The student news site of Marquette University

Marquette Wire

The student news site of Marquette University

Marquette Wire

The student news site of Marquette University

Marquette Wire

An academic year in review

As students finish classes and begin preparing for exams, the Tribune looks back on the biggest events of the 2009-’10 school year.

Wild announces retirement

In March, University President the Rev. Robert A. Wild announced his plans to retire following the 2010-’11 school year, or until a successor is named.

Wild’s time at Marquette has been hailed as one of the most successful periods in school history, during which new buildings were constructed, $725 million was raised, the Athletic Department became a member of the Big East Conference, and undergraduate applications reached an all-time high.

Wild took over as the university’s 22nd president in June 1996, inheriting an assortment of financial and image problems.

Following Wild’s retirement announcement, university officials and others in the Marquette community recognized Wild for a successful tenure.

Provost John Pauly said Wild is leaving Marquette in a good place — financial stability and better academics.

“He reminded us why the Jesuit, Catholic mission matters to us as a university,” Pauly said at the time. “He made that palpable for people.”

An ongoing search is now being conducted to find Wild’s successor. The board of trustees has said the new president will also be a Jesuit.

Sodexo under fire

At the end of November, Marquette Student Government senators voted to recommend the university terminate its contract with Sodexo as dining services provider and seek an alternative vendor.

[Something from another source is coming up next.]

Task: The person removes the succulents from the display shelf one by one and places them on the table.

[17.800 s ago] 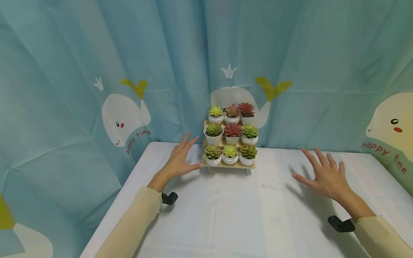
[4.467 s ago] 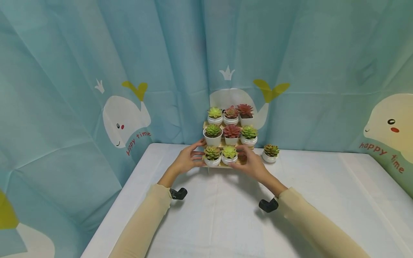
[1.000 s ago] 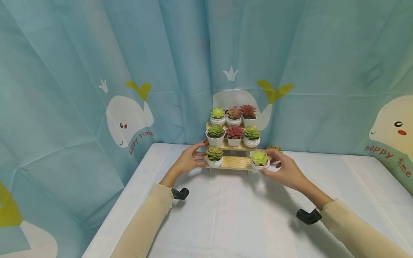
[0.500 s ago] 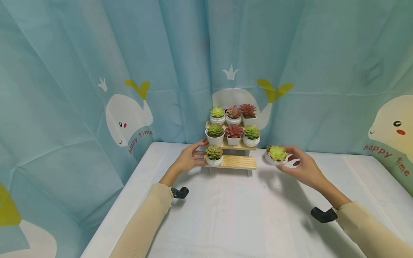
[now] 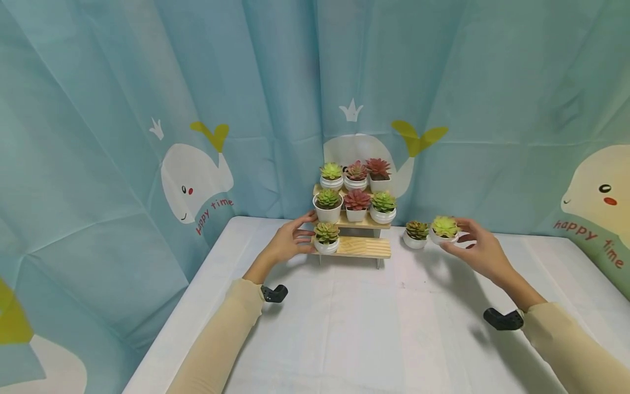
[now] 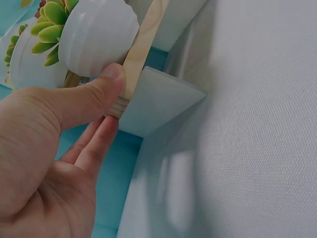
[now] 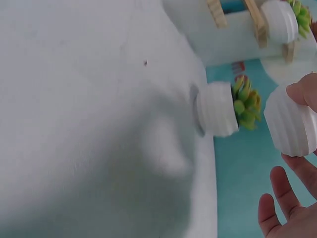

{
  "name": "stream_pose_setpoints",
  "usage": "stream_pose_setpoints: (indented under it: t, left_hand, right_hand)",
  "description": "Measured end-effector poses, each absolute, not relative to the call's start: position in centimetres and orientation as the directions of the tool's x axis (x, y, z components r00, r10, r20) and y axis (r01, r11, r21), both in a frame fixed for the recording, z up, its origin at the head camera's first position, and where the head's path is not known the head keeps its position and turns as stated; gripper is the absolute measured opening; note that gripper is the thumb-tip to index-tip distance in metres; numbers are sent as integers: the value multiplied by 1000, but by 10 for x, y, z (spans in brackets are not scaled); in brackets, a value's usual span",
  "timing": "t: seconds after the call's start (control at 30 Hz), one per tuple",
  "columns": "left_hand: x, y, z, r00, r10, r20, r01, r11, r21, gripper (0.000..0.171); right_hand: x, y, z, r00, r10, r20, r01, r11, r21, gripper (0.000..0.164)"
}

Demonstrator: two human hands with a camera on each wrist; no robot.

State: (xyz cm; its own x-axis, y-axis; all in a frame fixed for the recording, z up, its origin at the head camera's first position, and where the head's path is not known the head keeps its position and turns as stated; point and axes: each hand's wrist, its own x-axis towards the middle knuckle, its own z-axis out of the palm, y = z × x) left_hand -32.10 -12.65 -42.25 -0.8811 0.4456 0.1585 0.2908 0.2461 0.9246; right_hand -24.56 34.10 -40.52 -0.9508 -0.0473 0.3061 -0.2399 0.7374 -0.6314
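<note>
My right hand (image 5: 483, 251) grips a light-green potted succulent (image 5: 445, 229) by its white pot, held up off the table at the right. In the right wrist view the thumb and fingers (image 7: 285, 186) are around that pot. Just left of it, a darker green-brown potted succulent (image 5: 416, 234) stands on the table. My left hand (image 5: 285, 243) pinches the left end of the bottom board of the wooden tiered plant stand (image 5: 366, 247), thumb above and fingers below, as the left wrist view shows. A single potted succulent (image 5: 327, 238) sits at that board's left end.
Two upper tiers carry several potted succulents, among them a red one (image 5: 356, 204) in the middle. The white-covered table (image 5: 364, 328) ends at the back against a blue curtain (image 5: 275, 109) printed with whales.
The light-green succulent has left the bottom tier and moved right in my right hand, past the dark one, which earlier also left that tier. My left hand stays on the stand.
</note>
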Motion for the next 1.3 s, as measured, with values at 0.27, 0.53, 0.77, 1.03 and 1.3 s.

The 21-4 decision came following debate over whether the university should seek to sever ties with Sodexo or simply compromise with the vendor. Sodexo has been Marquette’s food service provider for more than a decade.

The recommendation’s passage sparked response from university officials, who questioned whether MUSG was fairly representing students’ opinions.

At the time, Vice President for Administration Arthur Scheuber said in an e-mail to other administrators that he was surprised the Senate would pass the legislation based off of one survey, and questioned its accuracy. He said the university would continue to work with Sodexo.

MUSG President Henry Thomas, a senior in the College of Arts & Sciences, later met with administrators to “explain and clarify the basic point of the legislation: to improve overall food quality at Marquette.”

While the contract with Sodexo remains, the legislation has fueled further student reaction to the vendor. A Sodexo open forum was held in April for students to provide input and seek answers to lingering questions.

Sodexo officials promised further changes in the next year, including renovations to the Mashuda dining hall.

Freshman death stuns campus

Sadness overtook the campus in late November when Marquette lost a member of its community.

Andrew Siebenaler, a 19-year-old freshman in the College of Arts & Sciences, was found dead in his McCormick Hall room on Nov. 14. The Milwaukee County Medical Examiner’s Office determined the cause of death to be suicide.

Students gathered for a Sunday candlelight vigil with Siebenaler’s parents on Westowne Mall.

Elizabeth Siebenaler, his mother, spoke at the close of the vigil.

“Listen to me,” she said. “If you think you are a little bit sad and you think you cannot do it, talk to somebody.”

100 Years of Women at Marquette commemorated

In 1909, controversy arose when Marquette President the Rev. James McCabe made the decision to allow women to enroll in undergraduate studies.

Marquette recognized McCabe’s decision with the Centennial Celebration of Women at Marquette. It kicked off with the dedication of a Mother Teresa statue on campus in October.

The Little Rock Nine — seven of whom are women — received the Pere Marquette Discovery Award for challenging established educational boundaries in Arkansas in the 1950s.

Women leaders like journalist Gwen Ifill and former White House press secretary Dee Dee Myers also spoke on campus.

A brunch and Mass will conclude the year-long celebration this summer.

Marquette named top Catholic party school

On the lighter side, Marquette was recognized as best Catholic party school in the nation by Playboy magazine.

Playboy spokesman Stephen Mazeika said Marquette earned the award in the magazine’s May 2010 issue for its “work hard, play hard” mentality, where class attendance is important, but there is also a lot to do on the weekend.

Marquette’s large student body, good sports, abundance of local bars and Milwaukee location give students numerous social opportunities, Mazeika said.

“Whether that’s kegs and eggs for the basketball games, big house parties, attending a Brewers game or a brewery tour, we feel that Marquette students have deservedly earned this title,” Mazeika said.